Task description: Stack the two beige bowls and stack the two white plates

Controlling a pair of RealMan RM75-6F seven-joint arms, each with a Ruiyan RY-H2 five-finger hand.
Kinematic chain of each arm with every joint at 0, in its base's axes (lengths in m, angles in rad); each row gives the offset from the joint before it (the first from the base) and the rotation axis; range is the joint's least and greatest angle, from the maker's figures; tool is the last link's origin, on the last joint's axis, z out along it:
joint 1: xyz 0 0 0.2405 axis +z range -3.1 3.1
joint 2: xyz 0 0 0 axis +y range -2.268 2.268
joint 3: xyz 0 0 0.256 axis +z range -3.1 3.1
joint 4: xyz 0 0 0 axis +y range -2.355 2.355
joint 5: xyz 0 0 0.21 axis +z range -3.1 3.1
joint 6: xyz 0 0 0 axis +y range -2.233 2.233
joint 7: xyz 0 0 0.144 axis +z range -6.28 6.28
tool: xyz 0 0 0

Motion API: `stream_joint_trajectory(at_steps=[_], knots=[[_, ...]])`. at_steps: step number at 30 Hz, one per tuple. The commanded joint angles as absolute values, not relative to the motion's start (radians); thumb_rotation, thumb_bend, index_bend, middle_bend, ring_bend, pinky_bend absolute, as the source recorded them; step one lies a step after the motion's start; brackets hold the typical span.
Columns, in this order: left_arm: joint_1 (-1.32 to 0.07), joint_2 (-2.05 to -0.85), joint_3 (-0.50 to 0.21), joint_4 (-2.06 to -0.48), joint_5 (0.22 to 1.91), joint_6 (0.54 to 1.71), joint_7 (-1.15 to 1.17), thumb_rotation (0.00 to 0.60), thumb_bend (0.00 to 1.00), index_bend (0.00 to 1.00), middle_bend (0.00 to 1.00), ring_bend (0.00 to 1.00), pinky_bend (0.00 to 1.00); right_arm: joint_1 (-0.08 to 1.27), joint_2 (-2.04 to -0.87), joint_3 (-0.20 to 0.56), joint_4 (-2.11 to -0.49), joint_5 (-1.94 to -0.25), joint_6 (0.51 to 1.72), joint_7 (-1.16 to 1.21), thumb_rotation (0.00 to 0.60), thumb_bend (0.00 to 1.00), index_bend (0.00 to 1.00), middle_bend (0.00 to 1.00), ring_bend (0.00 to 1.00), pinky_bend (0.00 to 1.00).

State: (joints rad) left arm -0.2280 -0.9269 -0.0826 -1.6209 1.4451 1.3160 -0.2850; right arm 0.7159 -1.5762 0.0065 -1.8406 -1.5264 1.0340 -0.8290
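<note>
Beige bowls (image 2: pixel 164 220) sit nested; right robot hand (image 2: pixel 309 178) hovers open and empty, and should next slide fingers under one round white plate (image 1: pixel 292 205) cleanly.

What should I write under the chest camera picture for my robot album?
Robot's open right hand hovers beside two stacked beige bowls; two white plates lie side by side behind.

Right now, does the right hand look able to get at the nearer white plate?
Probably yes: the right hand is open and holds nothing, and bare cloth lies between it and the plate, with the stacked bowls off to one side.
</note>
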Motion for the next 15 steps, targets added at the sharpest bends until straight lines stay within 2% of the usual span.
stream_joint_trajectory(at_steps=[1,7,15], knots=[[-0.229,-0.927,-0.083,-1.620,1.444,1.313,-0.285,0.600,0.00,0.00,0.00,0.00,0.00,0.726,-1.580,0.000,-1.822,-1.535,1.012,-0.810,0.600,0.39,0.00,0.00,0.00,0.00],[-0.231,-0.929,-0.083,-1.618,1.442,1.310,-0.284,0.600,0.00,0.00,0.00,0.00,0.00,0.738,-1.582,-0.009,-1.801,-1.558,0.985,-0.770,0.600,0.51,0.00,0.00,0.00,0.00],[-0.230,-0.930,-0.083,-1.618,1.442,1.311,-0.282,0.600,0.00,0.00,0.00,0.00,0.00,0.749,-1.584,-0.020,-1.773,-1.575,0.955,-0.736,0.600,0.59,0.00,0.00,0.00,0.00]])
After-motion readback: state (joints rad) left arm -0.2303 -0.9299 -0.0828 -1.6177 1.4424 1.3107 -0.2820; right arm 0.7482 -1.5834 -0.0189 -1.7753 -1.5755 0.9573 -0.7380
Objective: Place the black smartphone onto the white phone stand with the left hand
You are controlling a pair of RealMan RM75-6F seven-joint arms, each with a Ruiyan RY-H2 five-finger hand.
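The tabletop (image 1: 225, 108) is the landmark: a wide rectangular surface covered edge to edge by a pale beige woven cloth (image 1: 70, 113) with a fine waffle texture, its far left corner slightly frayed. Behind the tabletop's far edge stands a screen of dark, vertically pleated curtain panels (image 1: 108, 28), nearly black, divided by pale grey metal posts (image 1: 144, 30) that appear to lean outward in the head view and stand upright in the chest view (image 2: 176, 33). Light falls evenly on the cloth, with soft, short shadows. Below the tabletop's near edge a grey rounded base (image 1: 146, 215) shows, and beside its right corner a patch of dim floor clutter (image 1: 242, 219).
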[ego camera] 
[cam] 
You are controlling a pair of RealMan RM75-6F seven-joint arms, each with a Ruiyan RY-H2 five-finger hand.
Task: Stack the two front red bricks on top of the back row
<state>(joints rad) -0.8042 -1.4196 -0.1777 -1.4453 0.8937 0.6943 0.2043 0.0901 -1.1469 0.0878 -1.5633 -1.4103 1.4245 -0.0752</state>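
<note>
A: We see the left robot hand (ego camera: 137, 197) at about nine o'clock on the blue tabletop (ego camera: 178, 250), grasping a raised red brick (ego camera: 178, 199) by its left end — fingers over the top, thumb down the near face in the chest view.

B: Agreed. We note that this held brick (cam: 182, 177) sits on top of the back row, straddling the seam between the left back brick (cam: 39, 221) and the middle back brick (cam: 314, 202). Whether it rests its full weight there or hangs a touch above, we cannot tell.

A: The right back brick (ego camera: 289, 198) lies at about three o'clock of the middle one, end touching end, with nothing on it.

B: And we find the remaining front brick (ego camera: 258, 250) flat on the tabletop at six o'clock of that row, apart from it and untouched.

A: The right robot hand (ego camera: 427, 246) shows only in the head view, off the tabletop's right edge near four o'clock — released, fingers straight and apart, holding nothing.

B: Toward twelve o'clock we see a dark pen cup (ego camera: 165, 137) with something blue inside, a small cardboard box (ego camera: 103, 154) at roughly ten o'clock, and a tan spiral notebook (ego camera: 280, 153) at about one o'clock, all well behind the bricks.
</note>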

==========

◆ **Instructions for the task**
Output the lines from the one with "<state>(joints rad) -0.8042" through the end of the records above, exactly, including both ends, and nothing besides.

◆ **Worked solution**
<state>(joints rad) -0.8042 -1.4196 -0.1777 -1.4453 0.8937 0.6943 0.2043 0.0901 -1.1469 0.0878 -1.5633 -1.4103 1.4245 -0.0752</state>
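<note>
A: We see the left robot hand (ego camera: 137, 197) at about nine o'clock on the blue tabletop (ego camera: 178, 250), grasping a raised red brick (ego camera: 178, 199) by its left end — fingers over the top, thumb down the near face in the chest view.

B: Agreed. We note that this held brick (cam: 182, 177) sits on top of the back row, straddling the seam between the left back brick (cam: 39, 221) and the middle back brick (cam: 314, 202). Whether it rests its full weight there or hangs a touch above, we cannot tell.

A: The right back brick (ego camera: 289, 198) lies at about three o'clock of the middle one, end touching end, with nothing on it.

B: And we find the remaining front brick (ego camera: 258, 250) flat on the tabletop at six o'clock of that row, apart from it and untouched.

A: The right robot hand (ego camera: 427, 246) shows only in the head view, off the tabletop's right edge near four o'clock — released, fingers straight and apart, holding nothing.

B: Toward twelve o'clock we see a dark pen cup (ego camera: 165, 137) with something blue inside, a small cardboard box (ego camera: 103, 154) at roughly ten o'clock, and a tan spiral notebook (ego camera: 280, 153) at about one o'clock, all well behind the bricks.
</note>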

The reply to this exercise is complete.